> _Exercise instructions_:
Please tally the lines of the listing that follows where the word "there" appears, and reply with the number only.

Start of Data to examine

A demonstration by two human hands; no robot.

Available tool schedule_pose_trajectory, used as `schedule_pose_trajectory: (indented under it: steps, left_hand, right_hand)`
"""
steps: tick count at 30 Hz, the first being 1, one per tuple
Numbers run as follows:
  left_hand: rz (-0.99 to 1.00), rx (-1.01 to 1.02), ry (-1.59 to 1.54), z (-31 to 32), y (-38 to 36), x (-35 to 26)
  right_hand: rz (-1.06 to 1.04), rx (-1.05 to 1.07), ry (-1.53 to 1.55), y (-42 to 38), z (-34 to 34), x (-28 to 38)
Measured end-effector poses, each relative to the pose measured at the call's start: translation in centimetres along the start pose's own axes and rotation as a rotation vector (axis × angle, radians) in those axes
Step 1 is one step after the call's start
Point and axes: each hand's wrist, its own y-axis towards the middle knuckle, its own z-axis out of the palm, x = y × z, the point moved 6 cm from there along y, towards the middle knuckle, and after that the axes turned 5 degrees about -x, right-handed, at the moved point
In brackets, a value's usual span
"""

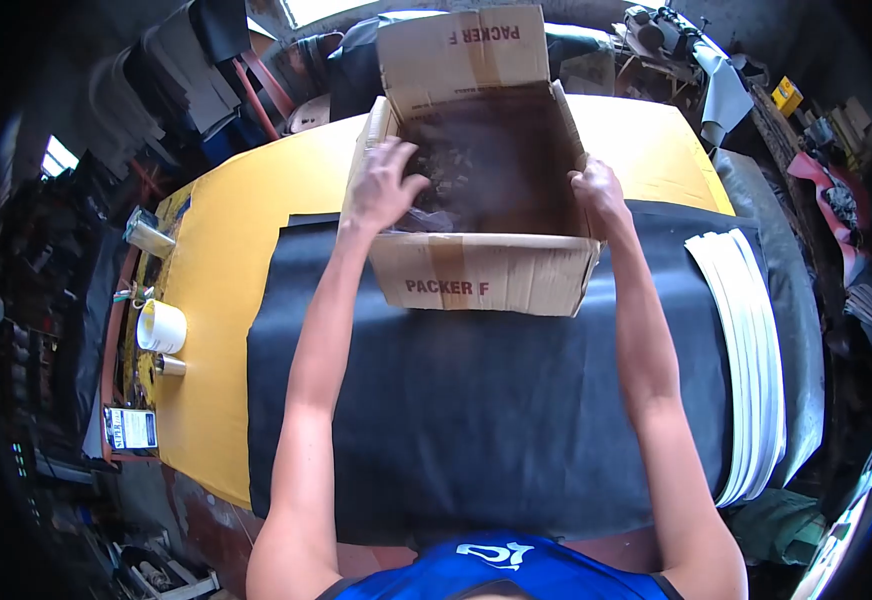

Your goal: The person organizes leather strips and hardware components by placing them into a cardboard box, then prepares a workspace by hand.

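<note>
An open cardboard box marked "PACKER F" sits upright on the table, its back flap raised. My left hand is at the box's left edge, slightly blurred, with thumb and fingers apart over the opening. On the opposite side, my right hand is closed around the top of the right wall. Inside lie small dark pieces that I cannot make out, along with some clear plastic near the front left corner.
A black sheet covers much of the yellow tabletop. White strips lie stacked at the right. Along the left edge stand a white mug, a metal cup, a jar and a small labelled box.
</note>
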Motion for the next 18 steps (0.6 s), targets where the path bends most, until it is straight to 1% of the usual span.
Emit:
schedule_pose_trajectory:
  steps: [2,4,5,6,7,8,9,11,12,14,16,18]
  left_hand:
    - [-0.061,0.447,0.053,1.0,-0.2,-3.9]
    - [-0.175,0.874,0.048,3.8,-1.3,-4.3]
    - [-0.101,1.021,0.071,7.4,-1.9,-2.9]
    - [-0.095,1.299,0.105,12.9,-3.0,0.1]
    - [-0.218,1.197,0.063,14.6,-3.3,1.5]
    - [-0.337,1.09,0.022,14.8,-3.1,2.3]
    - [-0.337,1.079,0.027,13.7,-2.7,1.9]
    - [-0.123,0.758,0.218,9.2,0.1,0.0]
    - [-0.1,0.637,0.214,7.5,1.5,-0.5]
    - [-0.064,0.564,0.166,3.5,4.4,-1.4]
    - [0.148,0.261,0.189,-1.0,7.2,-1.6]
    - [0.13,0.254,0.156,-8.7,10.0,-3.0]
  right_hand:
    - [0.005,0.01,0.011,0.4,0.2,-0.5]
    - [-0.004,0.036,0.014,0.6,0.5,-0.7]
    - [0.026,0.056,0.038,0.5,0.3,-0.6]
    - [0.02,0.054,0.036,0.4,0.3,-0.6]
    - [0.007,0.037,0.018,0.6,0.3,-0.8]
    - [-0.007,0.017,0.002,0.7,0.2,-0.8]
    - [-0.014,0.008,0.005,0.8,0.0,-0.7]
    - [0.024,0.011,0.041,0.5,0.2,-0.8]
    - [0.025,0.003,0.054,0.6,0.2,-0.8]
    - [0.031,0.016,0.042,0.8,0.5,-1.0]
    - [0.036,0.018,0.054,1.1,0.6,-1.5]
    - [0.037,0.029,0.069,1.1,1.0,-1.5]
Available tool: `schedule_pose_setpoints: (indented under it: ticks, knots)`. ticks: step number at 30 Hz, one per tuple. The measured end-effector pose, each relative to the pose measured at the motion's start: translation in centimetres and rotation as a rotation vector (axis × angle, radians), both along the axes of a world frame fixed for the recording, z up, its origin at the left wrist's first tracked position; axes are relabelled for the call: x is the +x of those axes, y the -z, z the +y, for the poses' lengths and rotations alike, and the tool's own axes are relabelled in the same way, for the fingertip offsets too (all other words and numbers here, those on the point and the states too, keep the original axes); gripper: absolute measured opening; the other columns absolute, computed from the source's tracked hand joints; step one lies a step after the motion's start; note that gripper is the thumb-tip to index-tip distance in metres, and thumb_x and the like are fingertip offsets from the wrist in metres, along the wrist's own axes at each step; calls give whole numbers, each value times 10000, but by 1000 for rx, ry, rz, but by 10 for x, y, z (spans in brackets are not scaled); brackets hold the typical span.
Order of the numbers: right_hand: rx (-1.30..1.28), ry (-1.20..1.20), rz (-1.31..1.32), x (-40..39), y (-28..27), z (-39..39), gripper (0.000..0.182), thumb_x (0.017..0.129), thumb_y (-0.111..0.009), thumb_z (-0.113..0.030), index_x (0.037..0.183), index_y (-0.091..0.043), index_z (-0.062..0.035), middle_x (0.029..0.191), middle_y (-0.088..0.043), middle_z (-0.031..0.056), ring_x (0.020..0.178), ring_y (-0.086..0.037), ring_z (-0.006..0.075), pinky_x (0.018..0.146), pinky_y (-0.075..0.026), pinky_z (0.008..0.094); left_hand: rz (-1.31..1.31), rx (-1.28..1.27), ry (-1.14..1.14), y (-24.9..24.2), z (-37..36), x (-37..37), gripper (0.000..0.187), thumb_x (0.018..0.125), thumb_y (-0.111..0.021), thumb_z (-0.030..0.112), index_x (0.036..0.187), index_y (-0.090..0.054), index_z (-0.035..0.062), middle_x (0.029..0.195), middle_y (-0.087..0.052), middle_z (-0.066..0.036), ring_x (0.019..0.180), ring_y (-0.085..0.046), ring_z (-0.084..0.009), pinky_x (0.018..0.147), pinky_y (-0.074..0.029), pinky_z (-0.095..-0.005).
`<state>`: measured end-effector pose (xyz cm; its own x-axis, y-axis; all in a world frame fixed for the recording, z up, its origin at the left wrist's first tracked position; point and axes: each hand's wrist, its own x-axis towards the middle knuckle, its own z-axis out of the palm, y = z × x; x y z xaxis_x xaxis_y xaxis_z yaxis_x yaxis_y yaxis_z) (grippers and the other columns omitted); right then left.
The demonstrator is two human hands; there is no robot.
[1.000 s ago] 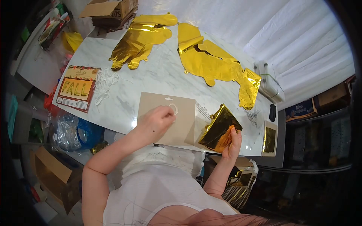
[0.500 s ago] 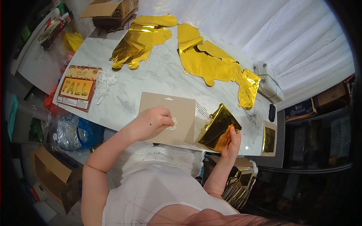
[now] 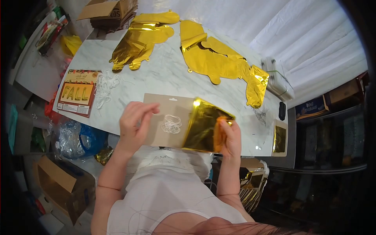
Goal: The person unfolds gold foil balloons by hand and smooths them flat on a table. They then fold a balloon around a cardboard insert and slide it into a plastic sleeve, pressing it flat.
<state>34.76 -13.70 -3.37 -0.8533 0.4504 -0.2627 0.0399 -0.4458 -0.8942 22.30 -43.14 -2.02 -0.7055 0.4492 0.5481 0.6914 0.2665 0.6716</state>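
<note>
My right hand [image 3: 231,138] pinches the right edge of a folded gold foil balloon [image 3: 203,127], which overlaps the right part of a grey-brown cardboard card [image 3: 156,131]. A small coil of white string [image 3: 171,124] lies on the card, left of the foil. Above the card's left side is my left hand [image 3: 135,119], fingers apart and holding nothing. Flat gold foil balloons [image 3: 150,37] spread across the far side of the table, one more [image 3: 219,60] to their right.
A red "FALL" package [image 3: 78,94] and loose white string [image 3: 105,88] lie at the table's left. To the right are a black object [image 3: 282,111], a card with gold foil [image 3: 279,139] and a clear plastic-wrapped stack [image 3: 278,80]. An open carton [image 3: 64,184] stands low on the left.
My left hand has let go of the string coil and drawn back left, its fingers opening. My right hand has brought the folded foil left, over the card.
</note>
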Motion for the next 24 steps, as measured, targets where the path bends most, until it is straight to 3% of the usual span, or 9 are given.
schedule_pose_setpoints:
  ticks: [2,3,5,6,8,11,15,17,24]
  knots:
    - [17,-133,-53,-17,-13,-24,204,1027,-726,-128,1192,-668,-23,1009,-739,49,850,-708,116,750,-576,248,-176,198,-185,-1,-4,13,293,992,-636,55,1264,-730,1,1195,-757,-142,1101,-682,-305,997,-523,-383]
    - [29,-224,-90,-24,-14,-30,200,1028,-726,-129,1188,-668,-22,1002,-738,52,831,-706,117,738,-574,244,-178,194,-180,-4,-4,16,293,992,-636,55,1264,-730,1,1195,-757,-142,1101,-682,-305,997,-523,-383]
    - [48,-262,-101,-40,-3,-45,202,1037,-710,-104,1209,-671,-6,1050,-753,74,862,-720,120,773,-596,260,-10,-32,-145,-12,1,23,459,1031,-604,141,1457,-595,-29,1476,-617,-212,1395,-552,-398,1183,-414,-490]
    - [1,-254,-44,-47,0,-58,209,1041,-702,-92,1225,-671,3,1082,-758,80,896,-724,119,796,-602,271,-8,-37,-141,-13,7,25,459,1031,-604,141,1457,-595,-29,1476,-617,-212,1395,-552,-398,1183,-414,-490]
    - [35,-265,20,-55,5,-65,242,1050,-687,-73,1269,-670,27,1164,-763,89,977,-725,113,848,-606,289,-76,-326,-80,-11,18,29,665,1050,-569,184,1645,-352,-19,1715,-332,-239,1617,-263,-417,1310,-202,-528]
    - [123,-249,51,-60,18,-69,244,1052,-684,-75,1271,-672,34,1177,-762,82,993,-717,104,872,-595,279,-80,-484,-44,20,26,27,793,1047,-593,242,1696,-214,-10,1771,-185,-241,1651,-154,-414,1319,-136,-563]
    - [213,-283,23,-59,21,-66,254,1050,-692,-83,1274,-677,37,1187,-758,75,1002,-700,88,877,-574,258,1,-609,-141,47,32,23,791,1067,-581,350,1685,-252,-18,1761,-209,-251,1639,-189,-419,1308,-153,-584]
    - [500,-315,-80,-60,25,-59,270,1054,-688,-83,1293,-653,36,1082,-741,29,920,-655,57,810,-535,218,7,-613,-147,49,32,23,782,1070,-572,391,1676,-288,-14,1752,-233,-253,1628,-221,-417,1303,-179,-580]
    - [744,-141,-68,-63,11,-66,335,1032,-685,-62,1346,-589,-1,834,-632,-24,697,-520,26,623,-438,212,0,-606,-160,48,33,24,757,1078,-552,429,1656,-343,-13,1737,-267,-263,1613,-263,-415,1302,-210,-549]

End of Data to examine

> _Task response_:
2